» EXERCISE
Only the lines from the first line of the entries through the line with "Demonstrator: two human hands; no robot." belong in the answer, each restated word for word and without pictures.

----- RECORDS PROVIDED -----

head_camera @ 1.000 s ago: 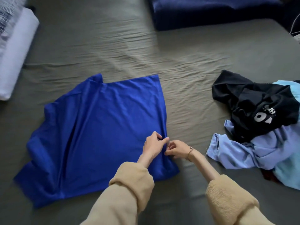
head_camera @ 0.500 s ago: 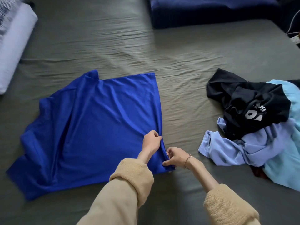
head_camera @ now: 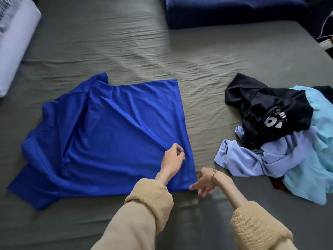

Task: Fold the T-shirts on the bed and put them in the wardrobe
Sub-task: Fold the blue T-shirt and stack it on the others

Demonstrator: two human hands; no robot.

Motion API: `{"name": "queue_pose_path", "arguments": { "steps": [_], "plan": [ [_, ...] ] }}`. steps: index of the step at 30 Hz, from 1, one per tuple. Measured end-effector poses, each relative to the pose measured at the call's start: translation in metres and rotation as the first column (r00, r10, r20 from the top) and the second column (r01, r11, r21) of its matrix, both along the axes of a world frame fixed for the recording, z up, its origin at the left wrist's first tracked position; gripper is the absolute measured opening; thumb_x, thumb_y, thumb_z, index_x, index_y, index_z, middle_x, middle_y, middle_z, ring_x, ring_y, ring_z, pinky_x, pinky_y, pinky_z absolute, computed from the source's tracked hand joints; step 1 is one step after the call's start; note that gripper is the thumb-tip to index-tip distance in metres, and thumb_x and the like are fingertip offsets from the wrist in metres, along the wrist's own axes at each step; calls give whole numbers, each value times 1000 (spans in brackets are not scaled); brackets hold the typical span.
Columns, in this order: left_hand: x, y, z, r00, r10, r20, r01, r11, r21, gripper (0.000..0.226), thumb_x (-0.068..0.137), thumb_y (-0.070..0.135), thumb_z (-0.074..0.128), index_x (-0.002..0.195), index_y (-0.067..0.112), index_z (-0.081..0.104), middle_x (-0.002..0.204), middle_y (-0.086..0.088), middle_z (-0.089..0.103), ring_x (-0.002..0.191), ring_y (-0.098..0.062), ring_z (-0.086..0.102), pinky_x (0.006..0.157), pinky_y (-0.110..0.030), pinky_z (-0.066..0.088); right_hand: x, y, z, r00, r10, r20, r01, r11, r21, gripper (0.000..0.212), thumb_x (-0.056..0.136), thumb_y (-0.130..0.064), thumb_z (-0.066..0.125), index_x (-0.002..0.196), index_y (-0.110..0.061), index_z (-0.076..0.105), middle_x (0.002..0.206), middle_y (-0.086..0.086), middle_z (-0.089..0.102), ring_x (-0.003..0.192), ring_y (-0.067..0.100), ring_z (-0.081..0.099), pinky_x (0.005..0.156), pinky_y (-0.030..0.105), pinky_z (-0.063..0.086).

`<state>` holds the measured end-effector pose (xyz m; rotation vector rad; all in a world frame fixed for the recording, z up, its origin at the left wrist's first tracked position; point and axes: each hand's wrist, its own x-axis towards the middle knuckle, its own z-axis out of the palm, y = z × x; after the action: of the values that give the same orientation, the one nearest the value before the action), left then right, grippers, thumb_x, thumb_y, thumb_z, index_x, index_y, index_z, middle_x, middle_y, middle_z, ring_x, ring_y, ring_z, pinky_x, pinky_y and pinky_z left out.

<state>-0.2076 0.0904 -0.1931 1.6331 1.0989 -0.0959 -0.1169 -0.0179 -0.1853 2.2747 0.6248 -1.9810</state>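
Note:
A royal-blue T-shirt [head_camera: 108, 138] lies spread on the grey-green bed sheet [head_camera: 207, 58], wrinkled, with its left side bunched. My left hand [head_camera: 173, 157] rests on its near right part and pinches a raised ridge of the fabric between curled fingers. My right hand [head_camera: 205, 184] is at the shirt's near right corner, its fingers stretched out and touching the hem. To the right sits a heap of unfolded shirts: a black one with white print [head_camera: 270, 112] on top, a lavender-blue one [head_camera: 252, 159] below it, and a pale cyan one [head_camera: 317, 159] at the edge.
A white pillow [head_camera: 16, 42] lies at the far left. A dark blue folded cover [head_camera: 234, 11] sits at the head of the bed. A cable and plug [head_camera: 327, 44] are off the bed's far right edge. Bare sheet separates the blue shirt from the heap.
My right hand slid down the shirt's right edge to the near corner and its fingers straightened. My left hand stayed on the fabric, still pinching it. The view shifted slightly.

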Motion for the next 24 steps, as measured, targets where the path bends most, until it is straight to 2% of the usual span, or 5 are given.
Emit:
{"name": "queue_pose_path", "arguments": {
  "steps": [6,10,14,19,24],
  "plan": [
    [-65,35,-5,949,237,-207,-154,923,353,17,89,12,48,105,15,54,105,-1,60,100,-22,55,77,-33,43,-21,12,-1,904,-168,394,102,978,183,36,77,-39,73,73,-14,47,81,7,66,68,18,62,64,28,48],
    [-119,56,-3,974,-115,-194,174,931,322,31,77,25,67,104,20,54,99,7,52,101,-15,48,77,-26,39,-46,29,6,834,-241,497,174,969,177,52,76,-12,74,118,0,44,124,18,53,115,31,55,85,36,50],
    [-158,56,0,787,-525,-326,617,696,368,51,66,32,72,108,23,46,95,7,42,95,-15,44,73,-29,41,-61,33,8,767,-265,584,216,964,154,57,82,1,65,128,1,33,133,21,44,125,34,46,94,38,44],
    [-178,46,-2,665,-509,-546,746,461,480,41,78,-5,52,113,13,40,112,-2,46,106,-23,46,68,-31,34,-74,32,7,722,-277,634,249,959,136,56,87,1,58,133,2,25,139,20,40,130,34,41,101,39,38],
    [-192,34,-2,651,-596,-470,759,537,368,29,80,-4,48,107,8,48,113,-8,52,107,-26,47,83,-33,40,-90,17,1,670,-262,695,264,959,107,47,90,-3,54,130,3,29,137,18,44,129,34,43,99,40,39]
  ]
}}
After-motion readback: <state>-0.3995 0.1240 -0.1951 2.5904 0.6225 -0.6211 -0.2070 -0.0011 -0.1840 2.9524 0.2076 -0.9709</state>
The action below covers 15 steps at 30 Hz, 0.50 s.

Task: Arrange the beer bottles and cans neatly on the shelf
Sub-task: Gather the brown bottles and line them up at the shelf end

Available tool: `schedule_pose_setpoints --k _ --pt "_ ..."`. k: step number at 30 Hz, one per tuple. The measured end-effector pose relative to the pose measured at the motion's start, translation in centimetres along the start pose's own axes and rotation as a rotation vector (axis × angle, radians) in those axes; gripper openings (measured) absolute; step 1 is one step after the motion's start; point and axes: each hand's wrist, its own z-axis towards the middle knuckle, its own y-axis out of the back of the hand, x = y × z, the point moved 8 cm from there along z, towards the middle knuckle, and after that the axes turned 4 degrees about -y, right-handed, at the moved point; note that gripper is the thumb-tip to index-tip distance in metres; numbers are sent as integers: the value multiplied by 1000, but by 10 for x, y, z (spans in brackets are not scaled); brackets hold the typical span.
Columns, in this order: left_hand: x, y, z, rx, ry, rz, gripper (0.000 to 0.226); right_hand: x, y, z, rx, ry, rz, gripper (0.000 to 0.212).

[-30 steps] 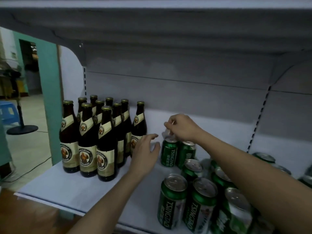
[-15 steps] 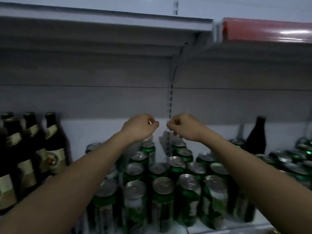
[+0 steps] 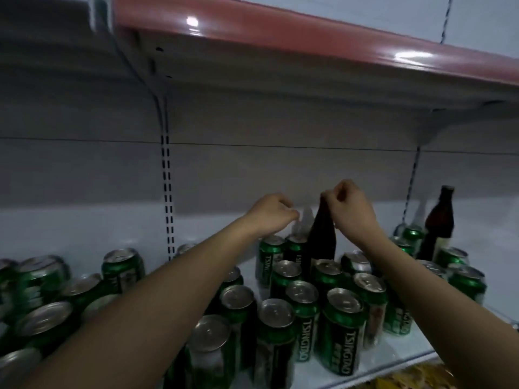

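Observation:
Several green Tsingtao cans point(image 3: 342, 327) stand crowded on the white shelf point(image 3: 398, 360). A dark brown beer bottle point(image 3: 321, 237) rises among the cans at the back. My right hand point(image 3: 352, 209) is closed around the top of its neck. Just left of the bottle, my left hand point(image 3: 271, 214) hovers above the back cans with fingers curled shut; I cannot see anything in it. A second brown bottle point(image 3: 439, 220) stands at the far right near the back wall.
More green cans point(image 3: 42, 279) sit loosely at the left, some tilted. A slotted upright point(image 3: 166, 197) runs down the back wall. The upper shelf with a red front strip point(image 3: 309, 32) hangs low overhead. Yellow packets point(image 3: 421, 377) show below the shelf edge.
The view has swung right, away from the labelled bottles at the left. Both hands moved right along the back, and my right hand now grips the neck of a dark bottle.

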Motion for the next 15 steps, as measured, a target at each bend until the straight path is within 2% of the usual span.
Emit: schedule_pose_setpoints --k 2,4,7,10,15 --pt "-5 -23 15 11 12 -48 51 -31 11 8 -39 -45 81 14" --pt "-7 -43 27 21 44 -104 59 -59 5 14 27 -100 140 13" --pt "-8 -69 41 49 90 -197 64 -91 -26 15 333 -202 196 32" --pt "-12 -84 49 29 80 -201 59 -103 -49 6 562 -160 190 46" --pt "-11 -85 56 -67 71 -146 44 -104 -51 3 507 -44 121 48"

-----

» OUTPUT BELOW
head_camera @ 1.000 s ago: 
head_camera @ 0.500 s ago: 
head_camera @ now: 

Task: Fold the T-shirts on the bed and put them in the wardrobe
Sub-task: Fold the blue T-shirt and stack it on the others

Demonstrator: two human hands; no robot.

Nothing else is needed to finish the exercise.